▶ About this exercise:
Check every line of the data below for the word "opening". Copy the ones that have it.

(Collection entries)
● ● ●
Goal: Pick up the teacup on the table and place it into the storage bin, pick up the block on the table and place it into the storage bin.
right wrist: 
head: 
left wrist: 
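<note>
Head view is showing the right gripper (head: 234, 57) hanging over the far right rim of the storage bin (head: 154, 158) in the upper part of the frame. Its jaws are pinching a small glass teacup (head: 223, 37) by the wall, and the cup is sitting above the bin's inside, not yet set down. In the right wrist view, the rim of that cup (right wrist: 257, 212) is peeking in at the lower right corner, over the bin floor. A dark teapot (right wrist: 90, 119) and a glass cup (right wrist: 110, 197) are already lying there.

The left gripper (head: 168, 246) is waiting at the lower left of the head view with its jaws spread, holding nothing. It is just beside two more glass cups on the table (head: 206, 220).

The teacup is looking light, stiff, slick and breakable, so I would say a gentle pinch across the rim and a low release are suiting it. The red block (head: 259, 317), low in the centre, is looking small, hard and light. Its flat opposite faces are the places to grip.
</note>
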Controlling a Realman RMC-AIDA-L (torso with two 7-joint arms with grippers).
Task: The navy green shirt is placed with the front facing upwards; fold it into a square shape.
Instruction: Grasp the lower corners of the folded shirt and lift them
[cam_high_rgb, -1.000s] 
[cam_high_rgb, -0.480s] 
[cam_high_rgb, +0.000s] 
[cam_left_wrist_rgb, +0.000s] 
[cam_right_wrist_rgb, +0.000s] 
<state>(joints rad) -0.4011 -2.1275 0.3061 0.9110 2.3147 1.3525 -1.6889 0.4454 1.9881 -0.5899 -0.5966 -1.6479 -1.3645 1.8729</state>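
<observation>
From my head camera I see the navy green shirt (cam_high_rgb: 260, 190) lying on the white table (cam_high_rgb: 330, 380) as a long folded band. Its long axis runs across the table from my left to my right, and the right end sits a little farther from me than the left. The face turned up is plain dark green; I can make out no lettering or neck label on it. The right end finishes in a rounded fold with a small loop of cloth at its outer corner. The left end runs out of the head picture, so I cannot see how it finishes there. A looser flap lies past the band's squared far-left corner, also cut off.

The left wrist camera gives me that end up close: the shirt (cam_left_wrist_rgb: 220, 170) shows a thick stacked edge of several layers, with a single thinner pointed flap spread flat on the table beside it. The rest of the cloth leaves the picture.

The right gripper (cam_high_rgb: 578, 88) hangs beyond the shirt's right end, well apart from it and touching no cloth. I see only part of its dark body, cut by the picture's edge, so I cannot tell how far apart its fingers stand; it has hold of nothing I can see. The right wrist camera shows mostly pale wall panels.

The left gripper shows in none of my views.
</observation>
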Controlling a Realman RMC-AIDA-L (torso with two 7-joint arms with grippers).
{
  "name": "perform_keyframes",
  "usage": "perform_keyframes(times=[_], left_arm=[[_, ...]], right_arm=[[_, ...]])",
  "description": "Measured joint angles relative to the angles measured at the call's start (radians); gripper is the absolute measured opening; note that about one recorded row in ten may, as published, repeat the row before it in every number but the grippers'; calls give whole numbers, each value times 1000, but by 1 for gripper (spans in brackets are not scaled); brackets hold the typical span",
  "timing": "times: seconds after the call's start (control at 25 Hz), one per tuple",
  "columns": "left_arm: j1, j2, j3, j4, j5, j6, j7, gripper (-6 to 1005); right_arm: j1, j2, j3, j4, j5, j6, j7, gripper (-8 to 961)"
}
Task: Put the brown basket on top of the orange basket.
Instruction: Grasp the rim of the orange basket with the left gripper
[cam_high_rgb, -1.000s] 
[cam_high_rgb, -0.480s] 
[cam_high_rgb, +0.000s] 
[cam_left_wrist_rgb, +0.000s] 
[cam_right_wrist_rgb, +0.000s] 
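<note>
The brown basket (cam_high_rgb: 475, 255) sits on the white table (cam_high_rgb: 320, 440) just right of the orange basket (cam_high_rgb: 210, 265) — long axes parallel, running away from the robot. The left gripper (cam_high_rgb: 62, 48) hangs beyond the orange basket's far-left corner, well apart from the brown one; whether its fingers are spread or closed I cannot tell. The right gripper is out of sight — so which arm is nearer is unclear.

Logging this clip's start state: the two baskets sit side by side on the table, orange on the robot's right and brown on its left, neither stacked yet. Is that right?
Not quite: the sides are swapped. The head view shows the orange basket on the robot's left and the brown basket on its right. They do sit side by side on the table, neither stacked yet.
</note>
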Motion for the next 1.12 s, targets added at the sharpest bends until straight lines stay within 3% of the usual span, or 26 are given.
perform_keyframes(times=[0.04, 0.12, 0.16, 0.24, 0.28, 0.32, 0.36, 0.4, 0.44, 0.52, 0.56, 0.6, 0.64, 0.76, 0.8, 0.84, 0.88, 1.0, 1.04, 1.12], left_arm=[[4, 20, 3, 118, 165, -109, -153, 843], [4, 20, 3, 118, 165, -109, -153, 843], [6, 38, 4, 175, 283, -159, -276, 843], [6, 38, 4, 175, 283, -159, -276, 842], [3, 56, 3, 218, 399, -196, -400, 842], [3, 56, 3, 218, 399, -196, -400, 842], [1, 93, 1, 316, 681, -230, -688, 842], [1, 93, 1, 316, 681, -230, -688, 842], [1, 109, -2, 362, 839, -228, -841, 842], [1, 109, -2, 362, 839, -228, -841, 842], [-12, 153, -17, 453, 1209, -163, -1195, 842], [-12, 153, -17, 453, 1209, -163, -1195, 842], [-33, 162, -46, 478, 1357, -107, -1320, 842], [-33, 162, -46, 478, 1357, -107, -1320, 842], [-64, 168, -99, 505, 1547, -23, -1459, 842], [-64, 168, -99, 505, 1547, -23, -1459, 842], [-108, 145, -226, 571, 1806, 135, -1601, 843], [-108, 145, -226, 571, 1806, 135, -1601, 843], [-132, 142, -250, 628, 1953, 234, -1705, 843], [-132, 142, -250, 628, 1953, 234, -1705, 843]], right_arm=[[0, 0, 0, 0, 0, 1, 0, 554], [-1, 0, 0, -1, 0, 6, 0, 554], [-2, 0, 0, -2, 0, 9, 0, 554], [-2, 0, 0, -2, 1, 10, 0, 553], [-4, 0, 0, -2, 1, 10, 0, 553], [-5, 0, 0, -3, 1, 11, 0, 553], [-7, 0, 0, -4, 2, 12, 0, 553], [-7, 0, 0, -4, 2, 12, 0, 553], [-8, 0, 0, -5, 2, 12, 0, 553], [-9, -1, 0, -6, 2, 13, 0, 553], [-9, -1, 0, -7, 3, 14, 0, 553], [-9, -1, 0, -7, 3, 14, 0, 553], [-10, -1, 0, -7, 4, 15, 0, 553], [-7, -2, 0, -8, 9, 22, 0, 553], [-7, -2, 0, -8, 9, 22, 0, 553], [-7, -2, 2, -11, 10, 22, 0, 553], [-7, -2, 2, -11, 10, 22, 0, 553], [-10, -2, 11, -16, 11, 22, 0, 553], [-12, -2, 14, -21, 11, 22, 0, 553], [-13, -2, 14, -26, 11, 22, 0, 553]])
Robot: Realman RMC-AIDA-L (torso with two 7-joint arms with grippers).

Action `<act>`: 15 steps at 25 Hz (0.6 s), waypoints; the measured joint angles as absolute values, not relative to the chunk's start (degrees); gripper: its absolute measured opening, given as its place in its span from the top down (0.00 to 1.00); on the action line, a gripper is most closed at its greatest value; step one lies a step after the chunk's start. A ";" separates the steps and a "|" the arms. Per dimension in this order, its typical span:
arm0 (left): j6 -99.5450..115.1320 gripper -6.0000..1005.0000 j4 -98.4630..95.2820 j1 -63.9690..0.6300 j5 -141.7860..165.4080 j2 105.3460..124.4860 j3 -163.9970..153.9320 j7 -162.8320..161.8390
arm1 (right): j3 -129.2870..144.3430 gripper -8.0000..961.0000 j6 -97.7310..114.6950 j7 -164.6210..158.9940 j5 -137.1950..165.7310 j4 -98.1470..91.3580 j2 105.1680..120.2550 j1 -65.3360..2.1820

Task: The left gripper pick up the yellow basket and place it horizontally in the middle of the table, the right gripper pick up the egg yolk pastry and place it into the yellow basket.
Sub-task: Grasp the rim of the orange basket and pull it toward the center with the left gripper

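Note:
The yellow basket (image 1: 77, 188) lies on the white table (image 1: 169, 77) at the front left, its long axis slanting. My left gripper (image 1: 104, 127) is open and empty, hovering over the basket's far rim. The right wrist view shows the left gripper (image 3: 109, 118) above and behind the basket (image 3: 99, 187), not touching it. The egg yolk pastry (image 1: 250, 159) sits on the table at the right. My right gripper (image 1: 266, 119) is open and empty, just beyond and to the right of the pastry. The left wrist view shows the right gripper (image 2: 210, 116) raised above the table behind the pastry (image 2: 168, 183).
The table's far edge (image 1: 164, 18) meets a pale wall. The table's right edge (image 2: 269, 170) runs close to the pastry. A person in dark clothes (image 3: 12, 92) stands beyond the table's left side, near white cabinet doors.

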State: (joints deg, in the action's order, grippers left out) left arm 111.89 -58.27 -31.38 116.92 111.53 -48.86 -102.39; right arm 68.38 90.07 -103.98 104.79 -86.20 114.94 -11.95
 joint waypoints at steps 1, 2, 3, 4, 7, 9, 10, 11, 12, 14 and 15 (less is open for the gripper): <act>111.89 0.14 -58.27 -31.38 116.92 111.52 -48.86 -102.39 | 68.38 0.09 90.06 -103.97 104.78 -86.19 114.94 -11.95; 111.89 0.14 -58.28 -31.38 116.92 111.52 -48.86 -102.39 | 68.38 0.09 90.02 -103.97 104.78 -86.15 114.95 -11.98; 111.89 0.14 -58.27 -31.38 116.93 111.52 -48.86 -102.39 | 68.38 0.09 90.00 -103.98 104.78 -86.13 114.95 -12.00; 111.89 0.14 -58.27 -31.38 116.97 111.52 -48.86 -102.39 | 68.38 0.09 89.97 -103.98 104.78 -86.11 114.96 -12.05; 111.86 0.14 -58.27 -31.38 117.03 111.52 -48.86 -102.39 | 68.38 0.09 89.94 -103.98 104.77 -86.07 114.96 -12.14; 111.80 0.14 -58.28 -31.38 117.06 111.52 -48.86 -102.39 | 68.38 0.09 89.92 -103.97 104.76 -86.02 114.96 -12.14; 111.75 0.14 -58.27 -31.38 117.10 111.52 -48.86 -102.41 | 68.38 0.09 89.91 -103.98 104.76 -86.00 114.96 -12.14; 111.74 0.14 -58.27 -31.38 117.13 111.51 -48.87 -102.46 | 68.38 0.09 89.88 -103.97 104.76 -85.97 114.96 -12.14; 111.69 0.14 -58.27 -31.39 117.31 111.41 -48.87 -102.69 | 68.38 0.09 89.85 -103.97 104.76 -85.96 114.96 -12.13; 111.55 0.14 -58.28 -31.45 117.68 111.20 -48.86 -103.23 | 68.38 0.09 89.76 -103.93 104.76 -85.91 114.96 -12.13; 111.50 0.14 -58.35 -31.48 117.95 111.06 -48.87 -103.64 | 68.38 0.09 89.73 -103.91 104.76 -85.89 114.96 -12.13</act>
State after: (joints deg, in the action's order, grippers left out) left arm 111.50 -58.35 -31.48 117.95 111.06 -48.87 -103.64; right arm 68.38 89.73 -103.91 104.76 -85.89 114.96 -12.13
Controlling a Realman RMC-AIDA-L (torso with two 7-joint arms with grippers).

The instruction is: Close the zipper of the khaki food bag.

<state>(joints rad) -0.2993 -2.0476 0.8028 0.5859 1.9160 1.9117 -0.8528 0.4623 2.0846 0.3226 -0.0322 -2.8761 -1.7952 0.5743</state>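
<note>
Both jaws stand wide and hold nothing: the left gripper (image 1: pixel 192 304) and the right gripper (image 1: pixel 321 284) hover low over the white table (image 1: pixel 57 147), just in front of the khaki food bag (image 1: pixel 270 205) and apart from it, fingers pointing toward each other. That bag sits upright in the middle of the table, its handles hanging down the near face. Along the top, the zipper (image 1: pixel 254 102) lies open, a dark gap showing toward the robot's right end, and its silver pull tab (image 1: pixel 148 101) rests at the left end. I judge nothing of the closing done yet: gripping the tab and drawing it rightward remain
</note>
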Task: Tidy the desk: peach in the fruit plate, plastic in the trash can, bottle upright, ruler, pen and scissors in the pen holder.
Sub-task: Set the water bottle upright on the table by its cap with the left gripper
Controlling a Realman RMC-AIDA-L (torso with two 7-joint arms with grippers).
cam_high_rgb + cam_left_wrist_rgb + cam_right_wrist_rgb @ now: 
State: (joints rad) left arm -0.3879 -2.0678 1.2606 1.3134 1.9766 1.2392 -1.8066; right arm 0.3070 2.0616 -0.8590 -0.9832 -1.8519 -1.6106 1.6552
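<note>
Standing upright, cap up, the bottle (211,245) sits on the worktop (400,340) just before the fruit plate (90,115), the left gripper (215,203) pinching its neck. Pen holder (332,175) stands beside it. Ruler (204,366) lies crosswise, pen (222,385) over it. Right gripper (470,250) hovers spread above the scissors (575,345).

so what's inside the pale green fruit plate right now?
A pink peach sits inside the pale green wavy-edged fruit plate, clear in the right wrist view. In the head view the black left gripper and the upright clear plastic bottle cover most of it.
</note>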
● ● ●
▶ Answer section:
  "description": "Measured joint angles relative to the angles measured at the call's start (radians); gripper is the absolute measured opening; note that about one recorded row in ten may, as published, repeat the row before it in every number but the grippers'; calls give whole numbers, each value times 1000, but by 1 for gripper (spans in brackets are not scaled); brackets hold the typical span",
Action `<act>`: 15 steps at 25 Hz (0.6 s), waypoints; the measured joint angles as absolute values, not relative to the chunk's start (degrees); gripper: its absolute measured opening, given as its place in its span from the top down (0.00 to 1.00); on the action line, a gripper is most closed at its greatest value; step one lies a step after the chunk's start. A ";" separates the steps and a "|" the arms. Per dimension in this order, its typical span:

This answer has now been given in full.